Re: The DOM is not a model, it is a library! from Stephen R. Savitzky on 1999-10-05 (www-dom@w3.org from October to December 1999)

From: Stephen R. Savitzky <steve@rsv.ricoh.com>
Date: 05 Oct 1999 13:55:32 -0700
To: "Michael Champion" <michael_champion@ameritech.net>
Cc: <www-dom@w3.org>
Message-ID: <qcd7utsf23.fsf@congo.crc.ricoh.com>
"Michael Champion" <michael_champion@ameritech.net> writes:

> > THE DOM IS NOT AN OBJECT MODEL!  It is a specification (API) for a class
> > library.  Specifically it is the API for the class library of Javascript.
> > The Infoset is much closer to being a real object model, in that it
> > specifies the necessary and sufficient set of interfaces that _any_
> > implementation of documents must, somehow, provide.
> 
> That's quite true. On the other hand, the Infoset activity came into being
> partly because the DOM working group struggled with the fact -- which was
> not clear to us a couple of years ago -- that XML itself did not define a
> specific object model (in your sense, the result of an analysis phase that
> defines the basic set of objects and relationships, but not the API).

The problem is that all of the DOM literature, including the introduction,
suggests that the DOM is a great deal more universal than it actually is.
It is no longer a basic set of objects and relationships, it's just an API.

> > For the near term I will continue
> > to base my application on my partial implementation of the DOM, and
> because
> > of its architecture it will always be able to manipulate DOM trees, but
> > eventually my internal representation will cease to look anything like the
> > DOM.
> 
> I think this is more or less what EVERYONE who's implementing the DOM on top
> of an existing application does.

That's not what I was doing.  What I was trying to do was take an existing
document-processing application and make it use the DOM as its API for
documents.  This included changing my internal representation to one
matching the DOM's expectations, and changing all my interfaces to an
extension of the DOM.  It turns out that this represented a disastrous
mismatch. 

My goal is to totally revamp my internal interfaces so that that nobody will
mistake what I have for an implementation of the DOM, which it never really
was.  I will be able to read and create DOM documents, but I won't ever have
a representation for them, and I won't be trying to maintain a set of
classes that attempt to implement the DOM interfaces. 
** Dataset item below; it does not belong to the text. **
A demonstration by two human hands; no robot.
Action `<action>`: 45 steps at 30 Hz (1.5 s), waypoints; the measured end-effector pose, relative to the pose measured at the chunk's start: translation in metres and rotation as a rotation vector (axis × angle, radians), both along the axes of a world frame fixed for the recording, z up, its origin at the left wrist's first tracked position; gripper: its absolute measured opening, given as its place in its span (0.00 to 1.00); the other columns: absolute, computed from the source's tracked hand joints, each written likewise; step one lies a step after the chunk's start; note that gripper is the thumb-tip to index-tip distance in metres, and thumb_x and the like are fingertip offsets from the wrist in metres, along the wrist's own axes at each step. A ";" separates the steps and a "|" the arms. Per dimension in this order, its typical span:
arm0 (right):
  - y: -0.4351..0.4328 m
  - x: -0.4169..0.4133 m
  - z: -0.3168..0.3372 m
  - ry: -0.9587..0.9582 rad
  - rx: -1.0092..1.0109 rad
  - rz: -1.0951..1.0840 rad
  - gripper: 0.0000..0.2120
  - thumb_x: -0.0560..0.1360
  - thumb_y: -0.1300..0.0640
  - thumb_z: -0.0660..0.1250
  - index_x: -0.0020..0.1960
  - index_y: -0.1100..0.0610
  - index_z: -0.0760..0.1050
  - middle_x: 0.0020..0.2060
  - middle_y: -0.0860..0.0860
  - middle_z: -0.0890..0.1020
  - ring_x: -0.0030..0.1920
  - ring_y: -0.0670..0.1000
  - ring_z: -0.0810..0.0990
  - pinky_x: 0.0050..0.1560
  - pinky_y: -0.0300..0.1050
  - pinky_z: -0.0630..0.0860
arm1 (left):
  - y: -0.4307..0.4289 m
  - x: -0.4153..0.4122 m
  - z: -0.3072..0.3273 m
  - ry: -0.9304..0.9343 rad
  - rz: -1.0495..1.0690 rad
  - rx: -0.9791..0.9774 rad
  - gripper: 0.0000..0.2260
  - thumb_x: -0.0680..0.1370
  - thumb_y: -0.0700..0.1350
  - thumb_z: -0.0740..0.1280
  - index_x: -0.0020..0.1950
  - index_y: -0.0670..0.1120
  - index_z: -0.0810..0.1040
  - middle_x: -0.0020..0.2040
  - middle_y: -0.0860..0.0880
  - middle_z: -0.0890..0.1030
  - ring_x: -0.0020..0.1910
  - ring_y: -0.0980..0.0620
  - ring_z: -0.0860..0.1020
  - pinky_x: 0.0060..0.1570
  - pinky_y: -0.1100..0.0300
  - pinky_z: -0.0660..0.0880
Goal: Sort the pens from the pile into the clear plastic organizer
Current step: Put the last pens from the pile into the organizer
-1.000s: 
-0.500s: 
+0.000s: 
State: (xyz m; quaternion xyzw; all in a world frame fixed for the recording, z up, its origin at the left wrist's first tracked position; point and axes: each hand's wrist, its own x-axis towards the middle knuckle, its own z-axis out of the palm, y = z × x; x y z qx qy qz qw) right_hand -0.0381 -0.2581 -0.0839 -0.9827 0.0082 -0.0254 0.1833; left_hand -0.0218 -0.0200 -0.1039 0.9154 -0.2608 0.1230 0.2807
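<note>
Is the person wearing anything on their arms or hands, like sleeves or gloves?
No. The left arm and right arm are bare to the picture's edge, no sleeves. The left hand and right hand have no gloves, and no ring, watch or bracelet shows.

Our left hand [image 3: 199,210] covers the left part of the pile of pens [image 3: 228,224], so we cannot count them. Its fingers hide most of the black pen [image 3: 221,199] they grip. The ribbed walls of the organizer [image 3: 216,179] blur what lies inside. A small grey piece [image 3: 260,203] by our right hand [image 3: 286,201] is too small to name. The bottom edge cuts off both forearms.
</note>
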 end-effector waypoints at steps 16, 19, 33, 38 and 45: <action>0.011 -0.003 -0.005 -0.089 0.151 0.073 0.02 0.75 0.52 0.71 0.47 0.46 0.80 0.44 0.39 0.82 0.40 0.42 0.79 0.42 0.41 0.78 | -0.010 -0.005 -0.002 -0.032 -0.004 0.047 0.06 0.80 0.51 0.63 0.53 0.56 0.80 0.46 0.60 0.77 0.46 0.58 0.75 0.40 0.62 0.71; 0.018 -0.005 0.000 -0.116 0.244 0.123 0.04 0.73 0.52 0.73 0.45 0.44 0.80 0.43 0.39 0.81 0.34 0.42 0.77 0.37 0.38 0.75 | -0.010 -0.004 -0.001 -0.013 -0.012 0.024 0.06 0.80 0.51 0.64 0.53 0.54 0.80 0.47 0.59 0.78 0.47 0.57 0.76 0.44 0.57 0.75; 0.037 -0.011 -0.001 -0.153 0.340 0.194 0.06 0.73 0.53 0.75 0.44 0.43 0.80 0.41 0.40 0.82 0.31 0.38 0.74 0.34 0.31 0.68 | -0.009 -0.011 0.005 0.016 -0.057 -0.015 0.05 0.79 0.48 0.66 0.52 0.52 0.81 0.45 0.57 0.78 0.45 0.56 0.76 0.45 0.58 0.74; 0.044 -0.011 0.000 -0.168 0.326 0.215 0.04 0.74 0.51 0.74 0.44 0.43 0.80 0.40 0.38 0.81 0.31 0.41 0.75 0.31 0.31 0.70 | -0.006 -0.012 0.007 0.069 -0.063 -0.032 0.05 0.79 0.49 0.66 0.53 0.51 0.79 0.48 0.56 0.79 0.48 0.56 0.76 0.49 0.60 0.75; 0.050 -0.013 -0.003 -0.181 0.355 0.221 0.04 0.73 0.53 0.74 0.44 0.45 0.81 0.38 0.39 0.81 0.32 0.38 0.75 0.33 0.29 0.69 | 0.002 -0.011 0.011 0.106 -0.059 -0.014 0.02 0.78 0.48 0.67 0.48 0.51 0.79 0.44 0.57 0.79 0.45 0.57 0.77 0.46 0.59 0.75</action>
> There is no assumption, or even suggestion, that the DOM interfaces should
> look anything like the underlying data structures.
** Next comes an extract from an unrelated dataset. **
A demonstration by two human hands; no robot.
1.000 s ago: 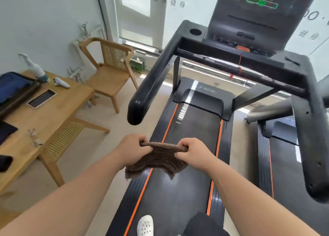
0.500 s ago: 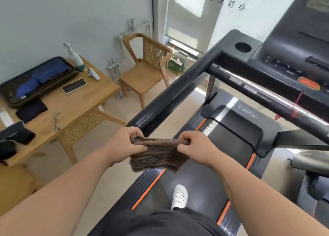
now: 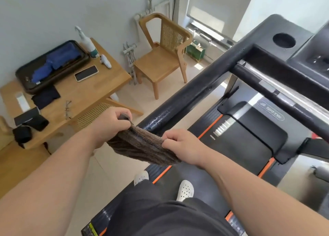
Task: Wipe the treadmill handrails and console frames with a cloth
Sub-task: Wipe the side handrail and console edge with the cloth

That's true in theory, but not in practice.  The DOM is specified in a way
that makes the choice of underlying data structures quite narrow if you want
anything approaching efficiency.  In some cases it's probably
overconstrained to the point where no efficient implementation exists.

> That's what distinguishes one DOM implementation from another -- the
> suitability of the internal representation and manipulation of the XML
> data for some specific type of task, be it browsing, editing, workflow,
> database, etc.  It makes sense to me to have a common API for common
> operations in disparate applications, but it makes no sense to me to try
> to find a common INTERNAL representation that meets such a range of
> requirements.

The DOM's API is insufficient for many of these tasks, and overspecified for
the rest.  Just to take one example, an editor needs access to the DTD, and
it needs to be able to modify entity definitions.  It needs to be able to
redefine the default value of an attribute.  It may need to let the author
specify whether to leave off a redundant end tag in HTML.  And on and on. 

Sure, I can do all of these things using the DOM _interfaces_, and I do, but
my implementation does not conform to the DOM _specification_, and there's
no way that it can or ever will.

> > The
> > reference set of applications should be specified -- applications outside
> > this set _might_ be able to use the DOM, but if their requirements differ
> > from those of the reference set their needs will simply not be considered.
> > It should be made _very_ clear that extensions of any sort are not
> > encouraged, perhaps not even permitted, and that implementors with a
> > different set of requirements should seek elsewhere.
> 
> Here I pretty much totally disagree. How could one usefully specify a
> "reference set of applications" in an industry that's evolving as rapidly as
> the Internet?  Applications, and even the terms "e-commerce" and "portal"
> were not in common use when work on the DOM began, but I submit that the DOM
> is very relevant in both these areas.

That's not what I mean by the reference set.  I mean the types of programs
for which the API is suitable: scripting languages, mostly in browsers,
operating on a limited number of small documents all of which use the same
well-known DTD.  The DOM contains many components, features, and behavioral
constraints that are not merely useless but totally wrong for applications
that involve databases, large documents, small memory, streaming, editing,
and so on.

> Virtually all DOM implementors have added extensions (and I respectfully
> disagree with Arnaud that this is "useless"), although this obviously
> limits interoperability.

It's Arnaud's view that seems to have prevailed.  The DOM is pervaded by its
need to be the specification for a library.  Interoperability is a great
thing, but it limits the range of applications.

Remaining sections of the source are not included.